### Task objective
From the listing below, please restate exactly the lines beginning at the one with "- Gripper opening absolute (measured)" and ending at the one with "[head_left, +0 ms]", both included, and skip the pictures.
^^^^
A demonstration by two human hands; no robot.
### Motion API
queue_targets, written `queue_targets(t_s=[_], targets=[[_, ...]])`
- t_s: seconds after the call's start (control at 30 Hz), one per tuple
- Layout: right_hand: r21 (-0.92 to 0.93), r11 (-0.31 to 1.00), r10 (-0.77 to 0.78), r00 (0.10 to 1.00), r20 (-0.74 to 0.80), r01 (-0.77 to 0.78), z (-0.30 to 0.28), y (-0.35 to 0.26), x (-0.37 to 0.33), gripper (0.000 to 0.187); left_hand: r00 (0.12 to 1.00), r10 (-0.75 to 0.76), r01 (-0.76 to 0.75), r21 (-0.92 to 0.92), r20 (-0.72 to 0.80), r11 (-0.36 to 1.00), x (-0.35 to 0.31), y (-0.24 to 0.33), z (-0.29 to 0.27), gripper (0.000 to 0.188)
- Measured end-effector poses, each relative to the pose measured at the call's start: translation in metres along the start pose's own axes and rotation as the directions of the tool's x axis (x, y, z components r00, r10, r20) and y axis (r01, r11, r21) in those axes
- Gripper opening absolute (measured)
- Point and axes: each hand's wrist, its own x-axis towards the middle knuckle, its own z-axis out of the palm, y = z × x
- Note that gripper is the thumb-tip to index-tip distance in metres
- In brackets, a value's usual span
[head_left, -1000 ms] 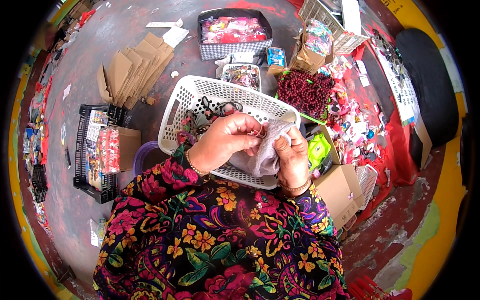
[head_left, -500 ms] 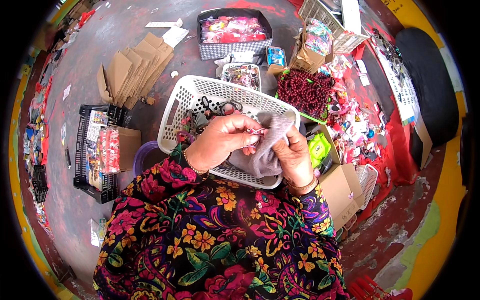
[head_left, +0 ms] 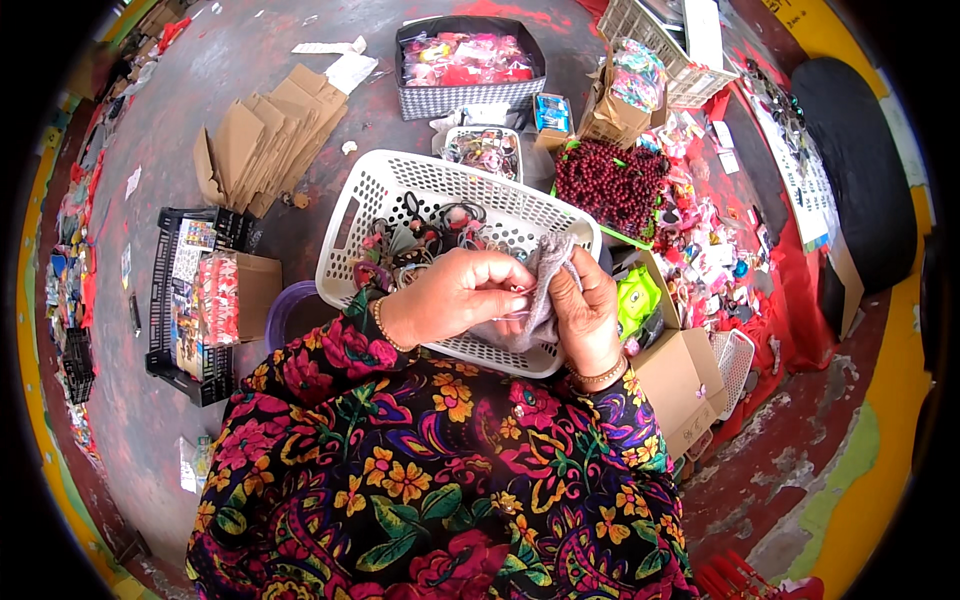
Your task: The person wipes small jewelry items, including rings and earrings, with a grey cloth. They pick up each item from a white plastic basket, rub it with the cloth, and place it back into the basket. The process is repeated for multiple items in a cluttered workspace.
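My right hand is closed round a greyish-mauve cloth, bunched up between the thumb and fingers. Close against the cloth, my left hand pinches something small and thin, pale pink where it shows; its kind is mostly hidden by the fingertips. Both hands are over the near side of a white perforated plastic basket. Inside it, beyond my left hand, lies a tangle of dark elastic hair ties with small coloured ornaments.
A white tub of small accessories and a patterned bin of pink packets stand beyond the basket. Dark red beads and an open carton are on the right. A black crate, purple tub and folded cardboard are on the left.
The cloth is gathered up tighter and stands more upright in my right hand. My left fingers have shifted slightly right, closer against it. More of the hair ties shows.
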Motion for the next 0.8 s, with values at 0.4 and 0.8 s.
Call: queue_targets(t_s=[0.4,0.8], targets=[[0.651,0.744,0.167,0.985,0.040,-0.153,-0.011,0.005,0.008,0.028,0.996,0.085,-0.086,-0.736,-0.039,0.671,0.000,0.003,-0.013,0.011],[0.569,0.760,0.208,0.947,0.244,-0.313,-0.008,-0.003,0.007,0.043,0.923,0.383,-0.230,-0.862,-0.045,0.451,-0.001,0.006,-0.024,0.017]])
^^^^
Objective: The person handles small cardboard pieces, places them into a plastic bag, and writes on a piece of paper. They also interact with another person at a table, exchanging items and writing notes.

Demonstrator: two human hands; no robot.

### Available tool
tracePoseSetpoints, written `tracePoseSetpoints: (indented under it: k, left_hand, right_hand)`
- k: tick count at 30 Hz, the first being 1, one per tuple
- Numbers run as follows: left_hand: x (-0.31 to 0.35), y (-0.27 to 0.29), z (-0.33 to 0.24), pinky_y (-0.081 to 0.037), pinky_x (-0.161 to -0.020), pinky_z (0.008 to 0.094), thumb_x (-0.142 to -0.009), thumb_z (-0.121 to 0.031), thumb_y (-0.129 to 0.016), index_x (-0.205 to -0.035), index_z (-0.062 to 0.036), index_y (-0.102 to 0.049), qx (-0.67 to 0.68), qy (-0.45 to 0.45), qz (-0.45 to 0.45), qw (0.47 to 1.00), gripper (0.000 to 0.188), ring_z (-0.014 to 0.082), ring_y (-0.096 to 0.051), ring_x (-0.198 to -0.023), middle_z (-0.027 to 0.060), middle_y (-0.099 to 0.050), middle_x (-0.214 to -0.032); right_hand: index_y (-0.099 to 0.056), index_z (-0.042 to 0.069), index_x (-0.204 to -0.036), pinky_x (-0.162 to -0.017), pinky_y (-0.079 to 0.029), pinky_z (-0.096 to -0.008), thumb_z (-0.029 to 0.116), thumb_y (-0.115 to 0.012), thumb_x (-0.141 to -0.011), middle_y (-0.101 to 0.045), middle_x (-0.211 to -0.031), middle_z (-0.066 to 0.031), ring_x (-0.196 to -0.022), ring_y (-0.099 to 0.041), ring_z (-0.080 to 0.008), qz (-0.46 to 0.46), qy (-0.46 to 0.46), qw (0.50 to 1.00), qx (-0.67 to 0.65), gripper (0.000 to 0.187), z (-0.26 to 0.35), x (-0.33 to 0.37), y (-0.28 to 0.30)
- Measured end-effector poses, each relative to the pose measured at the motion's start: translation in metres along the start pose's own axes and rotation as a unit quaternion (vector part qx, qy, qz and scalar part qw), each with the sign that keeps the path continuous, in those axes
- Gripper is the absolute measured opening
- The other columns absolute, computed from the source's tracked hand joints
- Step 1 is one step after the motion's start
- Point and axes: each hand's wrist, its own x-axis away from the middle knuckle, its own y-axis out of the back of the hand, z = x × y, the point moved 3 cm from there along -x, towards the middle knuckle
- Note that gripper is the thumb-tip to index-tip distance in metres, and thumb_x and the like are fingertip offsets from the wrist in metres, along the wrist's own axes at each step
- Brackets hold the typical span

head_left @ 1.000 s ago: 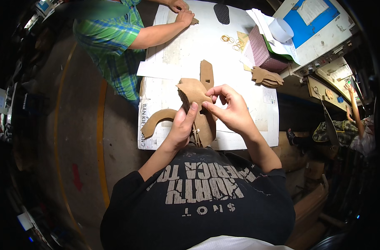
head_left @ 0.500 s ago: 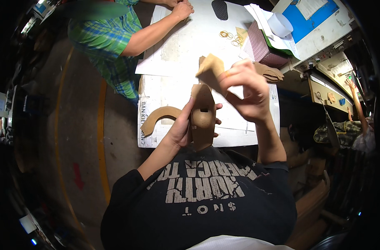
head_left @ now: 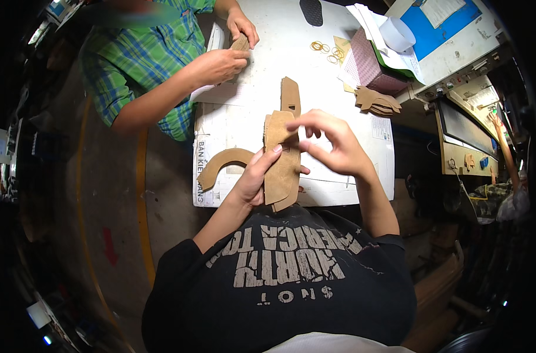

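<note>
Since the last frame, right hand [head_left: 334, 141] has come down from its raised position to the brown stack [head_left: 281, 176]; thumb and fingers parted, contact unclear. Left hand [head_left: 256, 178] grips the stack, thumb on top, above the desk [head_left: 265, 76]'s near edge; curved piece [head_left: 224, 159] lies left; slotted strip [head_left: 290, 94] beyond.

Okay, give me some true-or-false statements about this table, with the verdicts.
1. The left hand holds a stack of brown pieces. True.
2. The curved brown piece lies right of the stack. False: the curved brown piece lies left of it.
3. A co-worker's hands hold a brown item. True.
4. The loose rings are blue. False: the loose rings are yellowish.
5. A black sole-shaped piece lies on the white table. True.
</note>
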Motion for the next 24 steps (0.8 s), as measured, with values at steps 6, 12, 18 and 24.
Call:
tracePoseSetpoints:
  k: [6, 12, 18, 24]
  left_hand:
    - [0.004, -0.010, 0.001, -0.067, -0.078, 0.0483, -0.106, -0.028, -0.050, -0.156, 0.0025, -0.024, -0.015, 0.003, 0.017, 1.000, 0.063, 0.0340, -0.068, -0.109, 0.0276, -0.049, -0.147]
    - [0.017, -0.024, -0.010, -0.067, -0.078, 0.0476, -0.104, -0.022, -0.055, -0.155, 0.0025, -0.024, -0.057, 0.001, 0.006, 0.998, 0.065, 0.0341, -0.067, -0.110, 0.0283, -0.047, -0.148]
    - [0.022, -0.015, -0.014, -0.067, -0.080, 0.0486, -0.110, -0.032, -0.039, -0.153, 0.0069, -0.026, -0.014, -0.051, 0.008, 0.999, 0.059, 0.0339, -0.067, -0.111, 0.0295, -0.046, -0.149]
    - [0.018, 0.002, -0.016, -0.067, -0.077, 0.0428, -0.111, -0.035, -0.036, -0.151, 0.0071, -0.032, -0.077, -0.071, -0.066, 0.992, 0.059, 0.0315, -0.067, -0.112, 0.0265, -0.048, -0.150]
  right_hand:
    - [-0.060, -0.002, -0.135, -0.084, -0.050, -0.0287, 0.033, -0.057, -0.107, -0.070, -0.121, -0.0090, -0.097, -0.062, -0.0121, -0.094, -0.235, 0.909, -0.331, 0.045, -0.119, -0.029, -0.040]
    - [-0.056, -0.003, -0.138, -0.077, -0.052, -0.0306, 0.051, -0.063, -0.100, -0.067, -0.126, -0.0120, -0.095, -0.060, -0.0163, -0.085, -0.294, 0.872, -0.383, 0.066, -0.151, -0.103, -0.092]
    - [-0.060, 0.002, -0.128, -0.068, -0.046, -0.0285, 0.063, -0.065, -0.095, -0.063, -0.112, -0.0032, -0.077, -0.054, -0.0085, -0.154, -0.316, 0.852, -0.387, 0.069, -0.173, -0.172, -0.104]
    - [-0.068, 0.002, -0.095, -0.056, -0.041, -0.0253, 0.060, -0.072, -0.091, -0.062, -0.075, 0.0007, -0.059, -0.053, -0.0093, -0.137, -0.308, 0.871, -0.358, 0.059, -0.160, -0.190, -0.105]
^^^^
### Response area
- Gripper opening absolute (measured)
- Point and axes: each hand's wrist, its own x-axis towards the middle knuckle, its own z-axis out of the palm, y = z × x
- Note that gripper is the thumb-tip to index-tip distance in metres
- In brackets, a value's usual span
[head_left, -1000 ms] 
[head_left, -500 ms] 
[head_left, +0 ms] 

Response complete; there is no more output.